- EXERCISE: Locate, in the data below, the line that contains "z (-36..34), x" and the line that contains "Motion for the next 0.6"; reproduce exactly those two lines and every line between them, nothing more.

[Records from a data collection]
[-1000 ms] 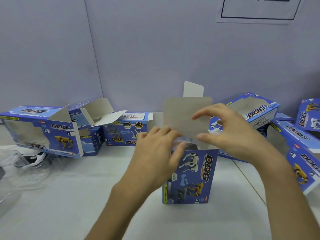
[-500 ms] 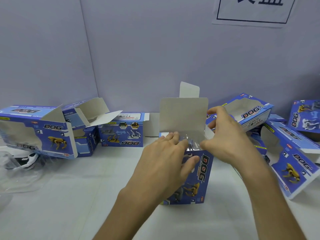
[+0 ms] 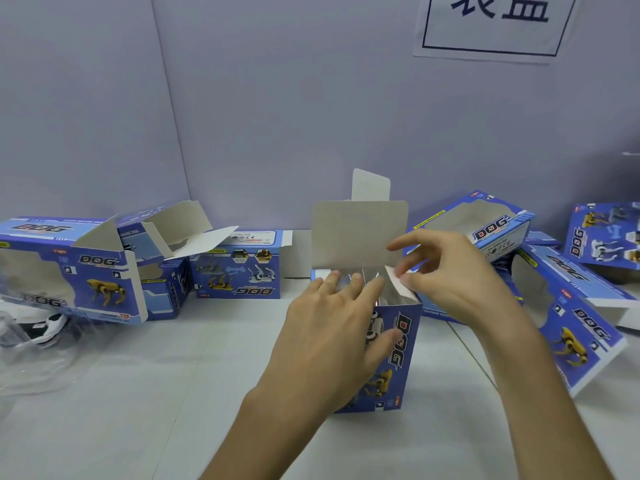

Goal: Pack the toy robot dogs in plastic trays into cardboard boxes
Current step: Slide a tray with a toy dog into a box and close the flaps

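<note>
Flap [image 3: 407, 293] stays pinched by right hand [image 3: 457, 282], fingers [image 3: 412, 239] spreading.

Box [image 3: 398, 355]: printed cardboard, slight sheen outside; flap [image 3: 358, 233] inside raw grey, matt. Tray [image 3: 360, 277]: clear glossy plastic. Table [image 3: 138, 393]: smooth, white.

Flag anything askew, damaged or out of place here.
No damage or spill shows. Oddities: the back box lies with its print upside down; the right box lies tilted; a white toy dog sits unboxed at far left. The centre box stands upright, lid open, left hand pressing into it, right hand pinching its side flap.
</note>
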`<state>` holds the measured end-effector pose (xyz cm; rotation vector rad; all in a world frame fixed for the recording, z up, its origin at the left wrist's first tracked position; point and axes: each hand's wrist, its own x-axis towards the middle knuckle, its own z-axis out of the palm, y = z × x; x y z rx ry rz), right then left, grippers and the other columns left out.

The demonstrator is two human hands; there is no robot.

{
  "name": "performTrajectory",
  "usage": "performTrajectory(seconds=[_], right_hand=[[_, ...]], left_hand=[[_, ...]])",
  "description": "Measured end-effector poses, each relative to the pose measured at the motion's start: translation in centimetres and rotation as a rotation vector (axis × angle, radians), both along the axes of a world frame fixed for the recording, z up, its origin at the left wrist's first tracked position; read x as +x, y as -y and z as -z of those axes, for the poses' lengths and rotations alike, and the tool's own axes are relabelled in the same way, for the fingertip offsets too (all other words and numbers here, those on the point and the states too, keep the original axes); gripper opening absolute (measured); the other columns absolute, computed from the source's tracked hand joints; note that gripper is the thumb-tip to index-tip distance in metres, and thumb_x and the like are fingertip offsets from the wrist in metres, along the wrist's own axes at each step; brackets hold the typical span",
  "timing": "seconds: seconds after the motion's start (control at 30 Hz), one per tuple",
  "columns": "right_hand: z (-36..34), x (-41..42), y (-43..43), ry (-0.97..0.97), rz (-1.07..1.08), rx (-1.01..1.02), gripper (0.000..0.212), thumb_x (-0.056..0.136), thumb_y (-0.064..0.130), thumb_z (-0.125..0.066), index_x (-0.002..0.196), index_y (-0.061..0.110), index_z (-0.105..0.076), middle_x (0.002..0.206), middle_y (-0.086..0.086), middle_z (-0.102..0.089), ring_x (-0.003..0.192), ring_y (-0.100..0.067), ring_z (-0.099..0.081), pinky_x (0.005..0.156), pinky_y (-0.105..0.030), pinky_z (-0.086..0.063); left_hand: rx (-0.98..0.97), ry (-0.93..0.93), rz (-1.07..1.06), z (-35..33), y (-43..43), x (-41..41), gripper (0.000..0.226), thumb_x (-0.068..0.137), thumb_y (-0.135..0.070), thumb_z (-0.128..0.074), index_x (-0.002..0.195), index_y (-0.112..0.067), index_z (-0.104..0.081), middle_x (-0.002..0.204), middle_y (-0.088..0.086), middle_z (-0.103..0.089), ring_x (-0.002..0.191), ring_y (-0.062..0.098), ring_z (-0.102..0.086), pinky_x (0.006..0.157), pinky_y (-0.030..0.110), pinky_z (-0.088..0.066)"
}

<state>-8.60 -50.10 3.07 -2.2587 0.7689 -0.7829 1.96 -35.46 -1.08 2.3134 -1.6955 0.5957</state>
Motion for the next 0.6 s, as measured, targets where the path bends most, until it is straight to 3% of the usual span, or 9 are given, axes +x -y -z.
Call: performTrajectory(seconds=[0.17,0.3,0.37,0.47,0.6], right_hand=[[0.8,-0.1,2.0,0.084,-0.037,0.316,0.044,0.080,0.013,-0.082,0.110,0.029,-0.054,0.110,0.008,-0.059,0.093,-0.008,-0.064,0.065,-0.024,-0.046],[1.4,0.6,2.7,0.117,-0.130,0.448,0.047,0.082,0.003,-0.075,0.117,0.028,-0.056,0.116,0.009,-0.065,0.096,-0.006,-0.066,0.078,-0.029,-0.056],[1.4,0.8,2.7,0.121,-0.178,0.486,0.048,0.083,-0.003,-0.070,0.117,0.029,-0.057,0.116,0.007,-0.067,0.096,-0.010,-0.069,0.074,-0.026,-0.057],[1.5,1.2,2.5,0.178,-0.298,0.442,0.057,0.084,-0.016,-0.059,0.121,0.028,-0.058,0.116,0.009,-0.069,0.095,-0.012,-0.071,0.069,-0.024,-0.059],[1.2,1.3,1.8,0.294,-0.306,0.085,0.068,0.080,-0.018,-0.060,0.124,0.034,-0.055,0.117,0.016,-0.066,0.108,0.001,-0.062,0.083,-0.020,-0.056]], left_hand=[[0.000,0.033,0.003,0.0,0.6,-0.6,0.071,0.091,-0.074,-0.019,0.153,-0.041,-0.011,0.143,-0.004,-0.046,0.138,0.026,-0.036,0.107,0.035,-0.033],[0.000,0.055,-0.018,0.1,1.1,-0.8,0.071,0.089,-0.076,-0.017,0.152,-0.042,-0.014,0.137,-0.003,-0.045,0.132,0.025,-0.039,0.103,0.036,-0.033],[-0.005,0.050,-0.023,0.1,1.3,-0.8,0.070,0.090,-0.075,-0.021,0.152,-0.041,-0.017,0.139,-0.003,-0.043,0.133,0.025,-0.038,0.105,0.037,-0.033],[-0.028,0.031,-0.031,0.2,1.4,-0.8,0.064,0.092,-0.072,-0.031,0.149,-0.042,-0.024,0.142,-0.004,-0.042,0.133,0.025,-0.039,0.105,0.036,-0.034],[-0.033,0.024,-0.036,0.3,1.5,-0.6,0.061,0.093,-0.068,-0.036,0.148,-0.043,-0.025,0.159,0.001,-0.026,0.141,0.026,-0.033,0.111,0.039,-0.030]])
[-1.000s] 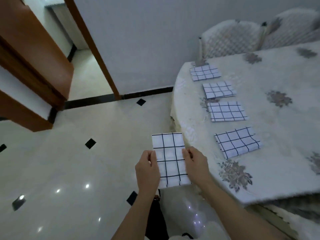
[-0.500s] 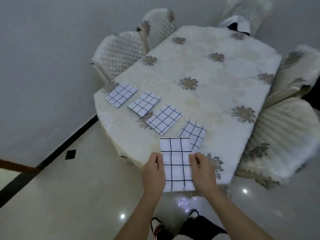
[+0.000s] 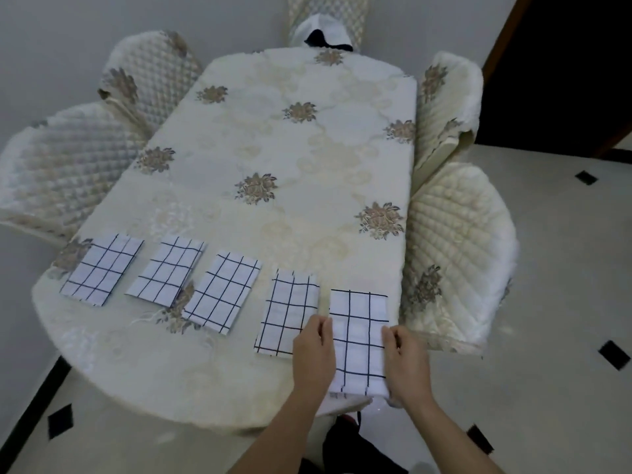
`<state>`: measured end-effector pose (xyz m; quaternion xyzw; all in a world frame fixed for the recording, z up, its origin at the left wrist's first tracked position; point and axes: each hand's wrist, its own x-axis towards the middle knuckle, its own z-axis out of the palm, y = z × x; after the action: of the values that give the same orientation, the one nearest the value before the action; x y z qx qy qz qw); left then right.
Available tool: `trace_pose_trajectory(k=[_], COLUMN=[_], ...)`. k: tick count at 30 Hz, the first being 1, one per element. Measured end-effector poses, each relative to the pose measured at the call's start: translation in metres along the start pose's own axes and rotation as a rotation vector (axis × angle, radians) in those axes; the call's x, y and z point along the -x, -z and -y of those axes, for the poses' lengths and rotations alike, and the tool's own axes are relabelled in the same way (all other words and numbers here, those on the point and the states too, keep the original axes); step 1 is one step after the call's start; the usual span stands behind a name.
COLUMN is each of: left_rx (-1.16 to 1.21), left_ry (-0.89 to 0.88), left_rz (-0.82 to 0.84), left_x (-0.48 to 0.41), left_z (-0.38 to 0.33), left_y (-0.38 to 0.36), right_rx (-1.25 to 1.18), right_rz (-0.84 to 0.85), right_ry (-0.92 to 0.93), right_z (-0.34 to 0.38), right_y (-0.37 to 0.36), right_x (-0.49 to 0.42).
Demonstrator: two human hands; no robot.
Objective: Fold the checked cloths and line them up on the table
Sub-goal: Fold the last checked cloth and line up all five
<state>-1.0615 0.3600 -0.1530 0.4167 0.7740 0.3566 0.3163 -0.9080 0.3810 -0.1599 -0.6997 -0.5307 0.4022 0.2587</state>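
I hold a folded white cloth with black checks (image 3: 359, 340) over the near right end of the table (image 3: 290, 148). My left hand (image 3: 313, 354) pinches its left edge and my right hand (image 3: 405, 366) pinches its right edge. Whether the cloth touches the table I cannot tell. Several folded checked cloths lie in a row to its left: one right beside it (image 3: 289, 311), one in the middle (image 3: 222, 292), one further left (image 3: 167, 270) and one at the far left (image 3: 102, 268).
The table wears a cream cloth with floral motifs. Quilted cream chairs stand on the left (image 3: 61, 165), the right (image 3: 455, 254) and at the far end (image 3: 328, 15). A pale tiled floor (image 3: 561, 234) with black diamonds surrounds it. A dark doorway is at the upper right.
My view swung from the floor and door round to the table. Both hands carried the folded cloth from over the floor to the right end of the row on the table.
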Motion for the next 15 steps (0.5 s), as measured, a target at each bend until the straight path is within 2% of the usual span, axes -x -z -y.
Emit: trace_pose_trajectory(k=[8, 15], left_rx=[-0.06, -0.17], left_ry=[0.101, 0.06], left_rz=[0.091, 0.123], left_x=[-0.033, -0.057], left_z=[0.013, 0.02], left_y=[-0.025, -0.022], right_rx=[0.029, 0.179], right_rz=[-0.029, -0.035], right_ry=[-0.13, -0.186], right_z=[-0.008, -0.001], right_y=[-0.022, -0.036], right_x=[-0.03, -0.048])
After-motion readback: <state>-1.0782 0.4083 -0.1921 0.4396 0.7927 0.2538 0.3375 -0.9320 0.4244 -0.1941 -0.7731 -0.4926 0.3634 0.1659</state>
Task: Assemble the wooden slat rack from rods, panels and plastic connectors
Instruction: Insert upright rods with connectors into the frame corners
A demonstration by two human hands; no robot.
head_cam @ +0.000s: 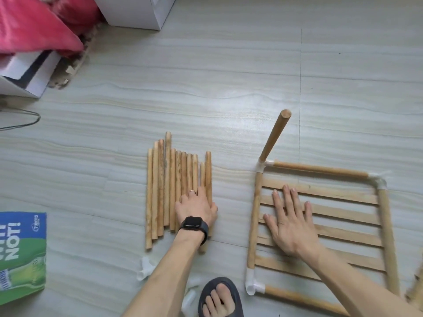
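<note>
Floor (229, 88), pale tile. The rack frame (386, 225) lies flat to my right: a square of light wooden rods joined at the corners by white plastic connectors (261, 167), with flat slats (343, 211) running across it. One upright rod (274, 136) stands in the far-left corner connector, leaning slightly. My right hand (290, 225) lies palm-down on the slats, fingers straight and spread wide. The loose rods (164, 191) lie side by side to the left, ends uneven. My left hand (196, 207) lies on their right edge, fingers close together, thumb against the outermost rod; grip or mere rest, I cannot tell.
</note>
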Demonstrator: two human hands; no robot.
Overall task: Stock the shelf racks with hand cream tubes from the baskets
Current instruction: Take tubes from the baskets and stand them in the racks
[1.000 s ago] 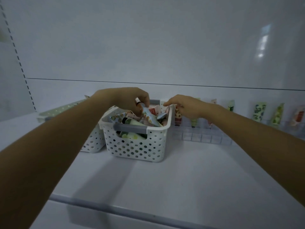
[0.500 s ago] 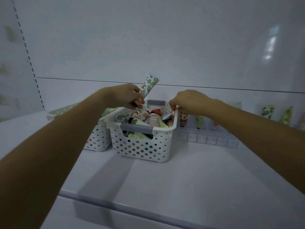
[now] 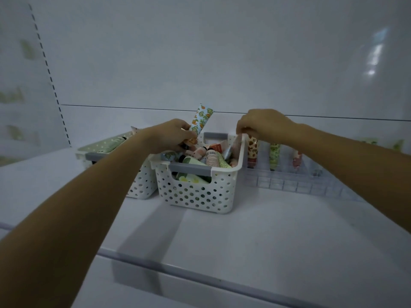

- EXPECTED ANSWER:
  "columns": "right_hand: z (-36..34), x (-41..42), y (-43..43), ry (-0.97..0.97), rz (-1.07..1.08), rx (-1.01..1.02), gripper (0.000..0.212), thumb_x (-0.056..0.136), thumb_y (-0.064..0.130), thumb_z (-0.125..0.066), index_x (-0.002..0.196), index_y (-0.061..0.110), index_z (-0.105..0.076), middle_x (0.002..0.206), middle_y (-0.086..0.086), middle_z (-0.102..0.089), ring_x (-0.003..0.192), ring_y (-0.100..0.067), ring_z (-0.099..0.081), pinky_x (0.005..0.156), pinky_y (-0.105..0.030), pinky_z (-0.086..0.063); left_hand: rx (-0.98..0.97), ry (-0.93..0.93), rz (-1.07..1.06), z (-35..33), y (-43..43), x (-41..41), gripper (0.000..0.226), thumb_x (-0.068..0.137), thumb_y (-0.135..0.070), thumb_z (-0.128..0.074), index_x (-0.002..0.195), index_y (-0.112..0.067), index_z (-0.104..0.081), middle_x (-0.002..0.204), middle_y (-0.088..0.086), middle_z (-0.103..0.089), ring_x (-0.002..0.191), ring_y (-0.062..0.098), ring_z (-0.102..0.086), pinky_x (0.006..0.157), pinky_y (-0.030..0.110), pinky_z (-0.088..0.066)"
}

<state>-8.60 -50.10 3.07 -2.2587 0.7689 -0.7829 1.96 -35.46 -1.08 2.3134 -1.6955 0.5957</state>
Motion for the next 0.6 s, as measured, targets where the path bends most, until it is straight to 3% of the usual span, or 9 are given, axes +x -y -z.

The exercise requires no further answer.